Part of the LEGO project has involved conversion of a large legacy database of wordlists covering at least a couple of thousand languages. This database has been created by Timothy Usher and Paul Whitehouse, and the LEGO project was working with a version of the database that can be dated to around 2006. (Timothy Usher has his own newer version of the database, and I can help people contact him if they are interested in learning about it.) Our goal in this conversion process has been (i) to use it to develop and test a interoperable format for wordlist data and (ii) to allow this substantial resource to serve as a useful comparative dataset to illustrate the potential power of the format as well as for more general research.
We had access to the original wordlists in the form of Excel spreadsheets (though I believe this itself was a conversion from a ClarisWorks format) with the characters encoded in a non-Unicode font. The spreadsheet format did not allow detailed encoding of metadata, but, in some cases, an author or author-year citation was given at the top of a column of forms drawn from a specific wordlist.
Clearly, such information is not an ideal citation.

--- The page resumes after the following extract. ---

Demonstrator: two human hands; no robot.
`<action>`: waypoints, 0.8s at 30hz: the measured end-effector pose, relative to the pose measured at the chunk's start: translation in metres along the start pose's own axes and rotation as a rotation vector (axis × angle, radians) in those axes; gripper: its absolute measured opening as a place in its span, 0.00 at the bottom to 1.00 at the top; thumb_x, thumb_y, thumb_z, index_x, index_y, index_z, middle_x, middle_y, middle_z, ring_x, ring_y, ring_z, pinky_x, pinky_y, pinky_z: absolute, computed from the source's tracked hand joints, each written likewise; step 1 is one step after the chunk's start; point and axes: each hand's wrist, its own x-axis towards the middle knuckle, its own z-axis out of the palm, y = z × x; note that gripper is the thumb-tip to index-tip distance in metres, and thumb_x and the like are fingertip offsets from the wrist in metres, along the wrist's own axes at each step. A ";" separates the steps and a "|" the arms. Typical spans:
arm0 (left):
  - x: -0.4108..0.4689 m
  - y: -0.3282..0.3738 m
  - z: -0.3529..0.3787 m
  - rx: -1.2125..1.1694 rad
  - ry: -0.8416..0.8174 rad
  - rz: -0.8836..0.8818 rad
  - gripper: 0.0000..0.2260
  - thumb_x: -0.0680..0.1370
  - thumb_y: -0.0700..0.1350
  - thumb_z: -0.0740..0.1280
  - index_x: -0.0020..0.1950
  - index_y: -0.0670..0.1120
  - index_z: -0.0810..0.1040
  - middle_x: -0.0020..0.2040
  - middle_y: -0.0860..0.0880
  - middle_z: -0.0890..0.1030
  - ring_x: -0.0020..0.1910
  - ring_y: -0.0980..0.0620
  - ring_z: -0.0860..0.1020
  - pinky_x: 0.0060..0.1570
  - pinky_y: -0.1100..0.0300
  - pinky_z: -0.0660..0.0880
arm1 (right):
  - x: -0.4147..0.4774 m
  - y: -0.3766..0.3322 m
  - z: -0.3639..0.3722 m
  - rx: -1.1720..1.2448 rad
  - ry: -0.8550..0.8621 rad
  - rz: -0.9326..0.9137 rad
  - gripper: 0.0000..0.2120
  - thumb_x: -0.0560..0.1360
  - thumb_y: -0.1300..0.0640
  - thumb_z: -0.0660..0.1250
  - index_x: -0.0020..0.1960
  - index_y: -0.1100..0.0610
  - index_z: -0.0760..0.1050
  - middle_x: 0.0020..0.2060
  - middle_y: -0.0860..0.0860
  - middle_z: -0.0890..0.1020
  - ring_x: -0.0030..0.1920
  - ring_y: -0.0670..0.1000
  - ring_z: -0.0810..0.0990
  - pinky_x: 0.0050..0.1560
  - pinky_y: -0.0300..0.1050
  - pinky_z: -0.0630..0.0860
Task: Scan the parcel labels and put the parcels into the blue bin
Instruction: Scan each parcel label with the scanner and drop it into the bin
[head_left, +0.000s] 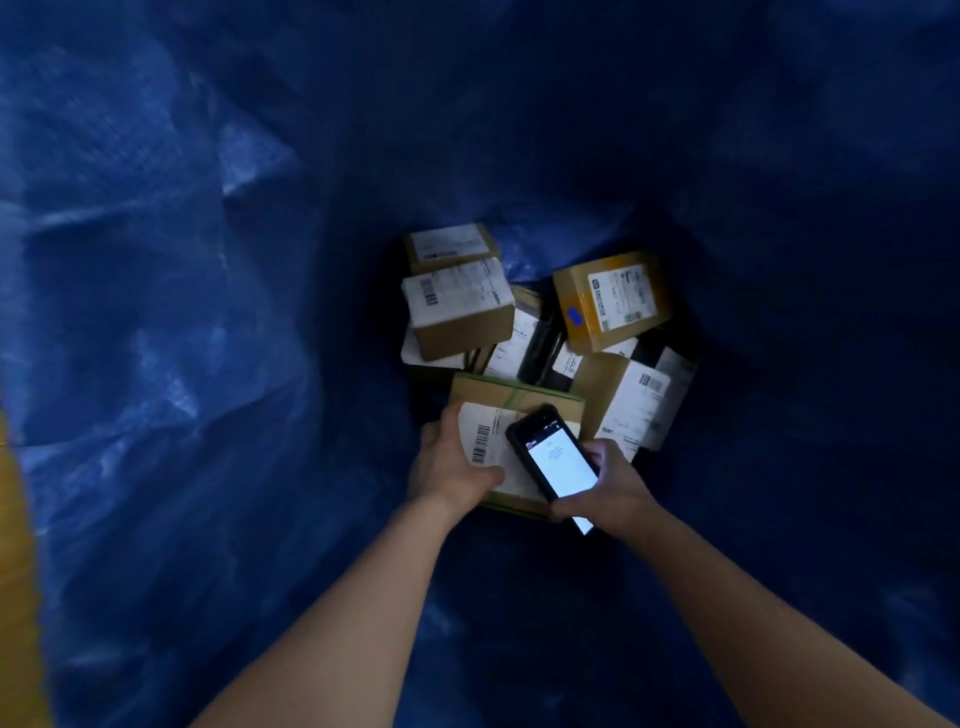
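Grip: left hand (451, 464) clasps the parcel (511, 415) by its near-left edge, thumb on the label (485, 441); right hand (613, 483) closed round the scanner (553, 454).
Parcel: low inside the blue bin (156, 312), just nearer than the boxes (519, 322) piled there.
Handling: stiff cardboard, likely light; take it by its edges.
Arms: both stretched down towards the parcel.

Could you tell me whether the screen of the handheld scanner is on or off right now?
On. The scanner in the right hand shows a brightly lit white screen, glowing against the dim blue bin.
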 end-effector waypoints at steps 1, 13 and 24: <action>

A full reference would be be good and, even better, would be page numbers (or equivalent) for each form. The lack of such citation, I should emphasize, was not due to the fact that the data collectors were not interested in citation. Rather, the spreadsheet software they were using did not make it straightforward to both include full citation information in their database and be able to access the data in easy-to-inspect tables. The fact that there are tools which would allow this is more or less irrelevant: This data collection was done without sufficient resources to include someone with database expertise. Best practice wasn't a feasible option.
LEGO's approach to the dataset has been: convert the data first in a way that represents the original content and, after that has been done, see if the data can be enriched later. Where we have citation information, we include this in our (OLAC) metadata using a provenance tage along the lines of:
<dcterms:provenance>Hercus & Austin, 2004</dcterms:provenance>
In doing this, we have been operating on the principle that conversion of legacy data should precede enriching it, from which we derive the policy of only including as much citation information as was available in the original resource. We then implement this policy using text strings in a citation portion of the metadata.
What interests me about Peter Austin's concerns at present is what burden we want put on data conversion/aggregation projects like LEGO with respect to citation when the original resource falls short of best practice (in this case due to technological limitations, not creator carelessness). My attitude has been, let's convert this material now so other people can use it and so that it's in a better format to enrich it going forward. I think this is reasonable for these wordlists created by Usher and Whitehouse since, in my interactions with them, it has been clear that they never intended to present their dataset as not making use of other people's materials. Technology was the problem, not people.
At the same time, I can imagine scenarios where a dataset might be so obviously problematic (or even unethical) that a data aggregator might have to refuse it. And, then, there are borderline cases—for instance what if the Usher and Whitehouse materials lacked any kind of citation whatsoever? Should they not be included in an aggregator at all? Who determines how to deal with borderline cases? When does resource exclusion start to move towards the realm of censorship?
Of course, all of this discussion leaves many issues open since it focuses on aggregation, which is, at least as of now, a relatively minor issue in the field compared to all the individual scholars who need to make detailed citation decisions every time they write a paper. I've also completely left out the issue of copyright, since that's a whole other very large and ugly can of worms.